■ Exercise details:
Given the entries that follow, write out exactly the lines starting at the one containing "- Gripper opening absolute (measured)" and ending at the one containing "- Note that", both ends included, and only those.

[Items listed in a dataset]

================================

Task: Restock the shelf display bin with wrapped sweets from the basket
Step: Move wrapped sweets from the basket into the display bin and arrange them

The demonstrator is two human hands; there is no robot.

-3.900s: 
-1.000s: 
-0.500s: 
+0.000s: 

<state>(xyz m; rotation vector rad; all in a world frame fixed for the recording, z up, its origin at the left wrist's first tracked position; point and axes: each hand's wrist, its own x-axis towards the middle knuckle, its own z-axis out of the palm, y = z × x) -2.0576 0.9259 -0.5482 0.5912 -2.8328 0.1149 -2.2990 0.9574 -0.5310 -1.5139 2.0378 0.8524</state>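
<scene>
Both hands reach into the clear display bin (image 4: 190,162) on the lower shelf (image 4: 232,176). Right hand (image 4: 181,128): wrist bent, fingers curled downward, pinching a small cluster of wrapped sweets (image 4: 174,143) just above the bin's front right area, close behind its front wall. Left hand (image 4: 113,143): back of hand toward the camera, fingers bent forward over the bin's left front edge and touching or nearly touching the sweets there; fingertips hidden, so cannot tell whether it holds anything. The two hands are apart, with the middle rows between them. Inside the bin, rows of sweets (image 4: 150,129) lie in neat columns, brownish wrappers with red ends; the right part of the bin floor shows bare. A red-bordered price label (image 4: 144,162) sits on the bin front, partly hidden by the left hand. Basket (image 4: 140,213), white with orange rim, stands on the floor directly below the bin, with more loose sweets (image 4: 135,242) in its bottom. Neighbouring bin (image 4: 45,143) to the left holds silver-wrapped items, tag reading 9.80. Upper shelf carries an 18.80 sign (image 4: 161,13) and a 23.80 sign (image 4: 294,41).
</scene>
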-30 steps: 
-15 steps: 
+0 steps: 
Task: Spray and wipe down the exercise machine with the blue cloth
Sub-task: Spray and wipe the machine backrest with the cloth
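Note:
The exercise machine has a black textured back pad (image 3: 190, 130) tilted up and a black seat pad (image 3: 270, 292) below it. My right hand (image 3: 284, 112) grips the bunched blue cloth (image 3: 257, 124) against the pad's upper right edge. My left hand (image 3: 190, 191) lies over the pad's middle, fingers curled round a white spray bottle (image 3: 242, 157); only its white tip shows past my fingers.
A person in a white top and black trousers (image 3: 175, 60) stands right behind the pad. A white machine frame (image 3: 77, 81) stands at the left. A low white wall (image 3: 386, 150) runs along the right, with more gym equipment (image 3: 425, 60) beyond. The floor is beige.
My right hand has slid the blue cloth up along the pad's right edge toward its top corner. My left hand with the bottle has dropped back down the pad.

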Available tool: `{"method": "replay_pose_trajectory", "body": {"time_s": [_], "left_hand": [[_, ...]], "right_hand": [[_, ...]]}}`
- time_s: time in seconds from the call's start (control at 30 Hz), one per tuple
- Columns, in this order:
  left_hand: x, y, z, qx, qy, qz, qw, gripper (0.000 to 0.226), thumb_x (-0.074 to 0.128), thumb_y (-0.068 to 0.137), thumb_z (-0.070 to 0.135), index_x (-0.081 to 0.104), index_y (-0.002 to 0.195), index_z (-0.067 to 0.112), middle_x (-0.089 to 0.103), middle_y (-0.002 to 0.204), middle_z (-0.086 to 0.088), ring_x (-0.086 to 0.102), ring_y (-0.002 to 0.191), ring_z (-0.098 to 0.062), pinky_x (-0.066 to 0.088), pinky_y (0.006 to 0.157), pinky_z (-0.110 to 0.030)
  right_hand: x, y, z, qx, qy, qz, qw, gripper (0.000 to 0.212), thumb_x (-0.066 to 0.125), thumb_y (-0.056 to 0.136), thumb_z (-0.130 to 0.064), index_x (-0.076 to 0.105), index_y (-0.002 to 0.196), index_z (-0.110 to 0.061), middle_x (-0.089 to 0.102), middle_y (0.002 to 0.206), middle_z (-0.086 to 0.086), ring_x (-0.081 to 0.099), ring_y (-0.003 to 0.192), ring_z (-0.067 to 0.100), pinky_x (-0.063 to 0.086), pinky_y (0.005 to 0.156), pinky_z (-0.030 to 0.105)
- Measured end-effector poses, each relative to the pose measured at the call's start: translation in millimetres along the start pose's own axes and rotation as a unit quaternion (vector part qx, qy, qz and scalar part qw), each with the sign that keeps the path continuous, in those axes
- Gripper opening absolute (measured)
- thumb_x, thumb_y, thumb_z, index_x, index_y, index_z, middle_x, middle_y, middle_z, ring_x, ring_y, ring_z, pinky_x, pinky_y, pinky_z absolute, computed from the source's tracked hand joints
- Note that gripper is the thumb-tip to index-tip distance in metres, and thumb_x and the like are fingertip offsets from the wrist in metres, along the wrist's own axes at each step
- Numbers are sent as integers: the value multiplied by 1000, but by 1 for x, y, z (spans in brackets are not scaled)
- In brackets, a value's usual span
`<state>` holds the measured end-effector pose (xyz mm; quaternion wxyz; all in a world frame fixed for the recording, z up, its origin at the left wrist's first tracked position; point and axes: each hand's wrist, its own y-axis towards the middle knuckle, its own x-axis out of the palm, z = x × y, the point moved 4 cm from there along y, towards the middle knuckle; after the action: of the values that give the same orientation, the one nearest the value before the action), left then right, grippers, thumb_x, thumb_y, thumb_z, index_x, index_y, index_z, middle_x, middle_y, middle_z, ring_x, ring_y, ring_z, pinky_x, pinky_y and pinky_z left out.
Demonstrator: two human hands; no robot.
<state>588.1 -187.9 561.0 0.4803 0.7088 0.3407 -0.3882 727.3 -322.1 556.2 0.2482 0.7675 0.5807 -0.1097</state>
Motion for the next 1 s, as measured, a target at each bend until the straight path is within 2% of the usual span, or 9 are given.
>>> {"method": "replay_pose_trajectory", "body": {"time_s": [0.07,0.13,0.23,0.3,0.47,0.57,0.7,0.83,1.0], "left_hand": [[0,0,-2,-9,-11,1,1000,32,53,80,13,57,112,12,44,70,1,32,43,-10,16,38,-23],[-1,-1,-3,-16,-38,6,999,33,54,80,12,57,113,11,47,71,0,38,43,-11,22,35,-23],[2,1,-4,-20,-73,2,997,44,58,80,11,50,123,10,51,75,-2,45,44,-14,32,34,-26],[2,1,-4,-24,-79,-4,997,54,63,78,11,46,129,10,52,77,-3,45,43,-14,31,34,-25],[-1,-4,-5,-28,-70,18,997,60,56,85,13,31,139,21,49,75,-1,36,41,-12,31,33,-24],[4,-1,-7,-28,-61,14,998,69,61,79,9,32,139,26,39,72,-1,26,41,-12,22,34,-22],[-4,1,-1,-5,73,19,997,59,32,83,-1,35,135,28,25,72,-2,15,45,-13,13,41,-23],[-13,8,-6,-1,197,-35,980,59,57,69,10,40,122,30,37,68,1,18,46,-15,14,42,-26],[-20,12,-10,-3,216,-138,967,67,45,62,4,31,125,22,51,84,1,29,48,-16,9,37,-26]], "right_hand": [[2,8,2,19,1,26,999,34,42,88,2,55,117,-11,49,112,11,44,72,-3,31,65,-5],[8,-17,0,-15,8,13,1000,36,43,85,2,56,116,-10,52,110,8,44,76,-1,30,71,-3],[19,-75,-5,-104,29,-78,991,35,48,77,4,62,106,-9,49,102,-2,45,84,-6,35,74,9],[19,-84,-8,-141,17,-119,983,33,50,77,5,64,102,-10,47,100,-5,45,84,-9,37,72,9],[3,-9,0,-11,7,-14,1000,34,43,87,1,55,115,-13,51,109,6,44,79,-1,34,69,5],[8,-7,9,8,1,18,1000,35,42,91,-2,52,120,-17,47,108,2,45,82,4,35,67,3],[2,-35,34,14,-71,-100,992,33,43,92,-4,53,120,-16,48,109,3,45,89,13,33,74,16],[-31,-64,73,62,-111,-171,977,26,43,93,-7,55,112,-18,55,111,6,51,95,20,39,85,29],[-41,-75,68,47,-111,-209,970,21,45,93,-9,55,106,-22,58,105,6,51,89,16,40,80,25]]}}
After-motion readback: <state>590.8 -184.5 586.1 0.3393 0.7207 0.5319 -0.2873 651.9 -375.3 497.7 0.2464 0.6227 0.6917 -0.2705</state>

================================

■ Answer to the problem:
- Gripper opening absolute (measured)
- thumb_x, thumb_y, thumb_z, index_x, index_y, index_z, middle_x, middle_y, middle_z, ring_x, ring_y, ring_z, pinky_x, pinky_y, pinky_z absolute, computed from the source's tracked hand joints
- Note that gripper is the thumb-tip to index-tip distance in metres, and thumb_x and the like are fingertip offsets from the wrist in metres, along the wrist's own axes at each step

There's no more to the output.